• WHAT YOU SHOULD DO
Each line below with the string "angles" should be copied.

• DATASET

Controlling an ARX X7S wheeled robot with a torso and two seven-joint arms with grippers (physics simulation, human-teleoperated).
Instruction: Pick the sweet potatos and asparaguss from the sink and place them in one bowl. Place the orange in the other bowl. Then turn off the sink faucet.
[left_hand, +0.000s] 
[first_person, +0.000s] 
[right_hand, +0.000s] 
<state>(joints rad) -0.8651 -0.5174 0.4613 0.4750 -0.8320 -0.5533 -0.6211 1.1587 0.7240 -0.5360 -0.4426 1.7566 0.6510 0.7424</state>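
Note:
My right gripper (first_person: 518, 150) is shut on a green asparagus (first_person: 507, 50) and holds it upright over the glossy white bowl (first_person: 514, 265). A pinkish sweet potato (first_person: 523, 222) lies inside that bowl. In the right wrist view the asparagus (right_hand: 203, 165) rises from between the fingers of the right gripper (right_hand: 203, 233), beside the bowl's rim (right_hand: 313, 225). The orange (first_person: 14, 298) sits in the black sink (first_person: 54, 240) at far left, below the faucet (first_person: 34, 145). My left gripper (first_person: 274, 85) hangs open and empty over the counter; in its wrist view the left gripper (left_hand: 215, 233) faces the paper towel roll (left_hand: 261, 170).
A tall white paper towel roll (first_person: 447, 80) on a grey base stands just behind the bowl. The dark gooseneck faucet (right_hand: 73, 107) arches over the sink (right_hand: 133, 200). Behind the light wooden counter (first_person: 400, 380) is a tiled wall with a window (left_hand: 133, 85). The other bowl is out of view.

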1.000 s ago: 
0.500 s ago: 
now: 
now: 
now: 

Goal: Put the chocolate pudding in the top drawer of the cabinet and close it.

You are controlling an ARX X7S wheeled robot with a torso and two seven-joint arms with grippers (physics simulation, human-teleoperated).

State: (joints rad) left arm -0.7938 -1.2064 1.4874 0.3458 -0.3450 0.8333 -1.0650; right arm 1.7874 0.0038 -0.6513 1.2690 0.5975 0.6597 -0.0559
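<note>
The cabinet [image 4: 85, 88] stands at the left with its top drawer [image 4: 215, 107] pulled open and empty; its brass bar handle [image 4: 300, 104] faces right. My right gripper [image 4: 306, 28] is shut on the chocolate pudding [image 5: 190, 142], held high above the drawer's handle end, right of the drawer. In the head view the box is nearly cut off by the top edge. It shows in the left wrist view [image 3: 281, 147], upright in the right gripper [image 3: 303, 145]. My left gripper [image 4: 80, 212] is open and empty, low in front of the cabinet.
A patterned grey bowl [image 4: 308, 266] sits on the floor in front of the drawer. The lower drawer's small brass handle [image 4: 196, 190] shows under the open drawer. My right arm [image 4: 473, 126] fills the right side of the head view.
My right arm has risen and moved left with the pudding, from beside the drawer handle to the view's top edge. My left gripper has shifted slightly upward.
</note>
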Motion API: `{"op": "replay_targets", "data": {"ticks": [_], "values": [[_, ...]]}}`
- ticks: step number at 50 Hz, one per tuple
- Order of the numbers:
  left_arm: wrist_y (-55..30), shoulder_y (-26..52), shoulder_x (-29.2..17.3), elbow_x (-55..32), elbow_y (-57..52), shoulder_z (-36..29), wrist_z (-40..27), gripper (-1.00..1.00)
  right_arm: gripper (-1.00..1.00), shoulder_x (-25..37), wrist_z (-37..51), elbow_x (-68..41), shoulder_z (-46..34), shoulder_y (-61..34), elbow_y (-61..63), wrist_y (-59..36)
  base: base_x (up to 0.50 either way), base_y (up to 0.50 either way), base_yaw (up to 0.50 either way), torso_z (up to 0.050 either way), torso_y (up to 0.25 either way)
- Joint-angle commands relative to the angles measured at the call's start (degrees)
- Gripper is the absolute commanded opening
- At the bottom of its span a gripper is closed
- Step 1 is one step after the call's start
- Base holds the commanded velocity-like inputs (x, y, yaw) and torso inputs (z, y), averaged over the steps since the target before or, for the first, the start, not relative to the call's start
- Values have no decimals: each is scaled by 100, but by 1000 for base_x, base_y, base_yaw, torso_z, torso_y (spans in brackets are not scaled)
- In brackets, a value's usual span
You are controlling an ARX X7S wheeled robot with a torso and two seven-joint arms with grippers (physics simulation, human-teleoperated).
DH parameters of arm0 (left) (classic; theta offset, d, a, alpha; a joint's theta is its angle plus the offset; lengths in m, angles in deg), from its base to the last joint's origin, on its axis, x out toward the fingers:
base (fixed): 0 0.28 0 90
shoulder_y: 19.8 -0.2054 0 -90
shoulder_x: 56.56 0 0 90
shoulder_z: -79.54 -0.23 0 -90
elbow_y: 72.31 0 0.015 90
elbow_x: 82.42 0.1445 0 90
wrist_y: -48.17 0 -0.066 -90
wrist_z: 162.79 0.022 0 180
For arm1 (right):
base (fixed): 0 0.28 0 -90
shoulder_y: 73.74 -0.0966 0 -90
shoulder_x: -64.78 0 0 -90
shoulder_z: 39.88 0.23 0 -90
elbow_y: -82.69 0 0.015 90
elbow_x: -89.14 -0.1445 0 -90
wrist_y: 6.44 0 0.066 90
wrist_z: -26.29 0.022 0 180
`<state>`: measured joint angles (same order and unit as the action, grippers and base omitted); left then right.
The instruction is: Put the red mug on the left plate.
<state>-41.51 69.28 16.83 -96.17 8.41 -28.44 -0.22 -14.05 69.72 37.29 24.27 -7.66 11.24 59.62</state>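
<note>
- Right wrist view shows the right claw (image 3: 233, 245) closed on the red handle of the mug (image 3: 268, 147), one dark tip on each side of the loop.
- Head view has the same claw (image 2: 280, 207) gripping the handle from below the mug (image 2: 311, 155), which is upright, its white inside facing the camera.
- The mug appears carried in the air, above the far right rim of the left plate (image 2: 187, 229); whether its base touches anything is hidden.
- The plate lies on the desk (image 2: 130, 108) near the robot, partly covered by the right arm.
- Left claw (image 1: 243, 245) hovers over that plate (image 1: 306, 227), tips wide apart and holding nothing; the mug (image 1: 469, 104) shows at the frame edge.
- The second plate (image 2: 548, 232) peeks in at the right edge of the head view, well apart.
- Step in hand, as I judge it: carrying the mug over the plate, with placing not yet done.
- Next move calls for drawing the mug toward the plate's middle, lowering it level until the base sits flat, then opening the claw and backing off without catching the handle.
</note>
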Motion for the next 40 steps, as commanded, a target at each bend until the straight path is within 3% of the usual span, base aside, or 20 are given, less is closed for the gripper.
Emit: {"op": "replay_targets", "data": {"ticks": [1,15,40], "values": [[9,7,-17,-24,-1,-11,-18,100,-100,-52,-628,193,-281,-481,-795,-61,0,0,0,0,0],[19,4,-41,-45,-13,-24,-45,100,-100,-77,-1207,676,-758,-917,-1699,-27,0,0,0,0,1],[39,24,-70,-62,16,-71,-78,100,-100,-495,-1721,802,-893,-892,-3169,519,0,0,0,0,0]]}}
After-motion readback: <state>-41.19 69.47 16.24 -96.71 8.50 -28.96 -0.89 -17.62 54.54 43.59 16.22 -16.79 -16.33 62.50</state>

• TASK RESPONSE
- Joint-angle commands relative to the angles measured at the call's start (degrees)
DH parameters of arm0 (left) (classic; theta offset, d, a, alpha; a joint's theta is its angle plus the offset; lengths in m, angles in deg), from its base to the last joint's origin, on its axis, x out toward the fingers:
`<state>`: measured joint angles (same order and unit as the action, grippers and base omitted); left then right.

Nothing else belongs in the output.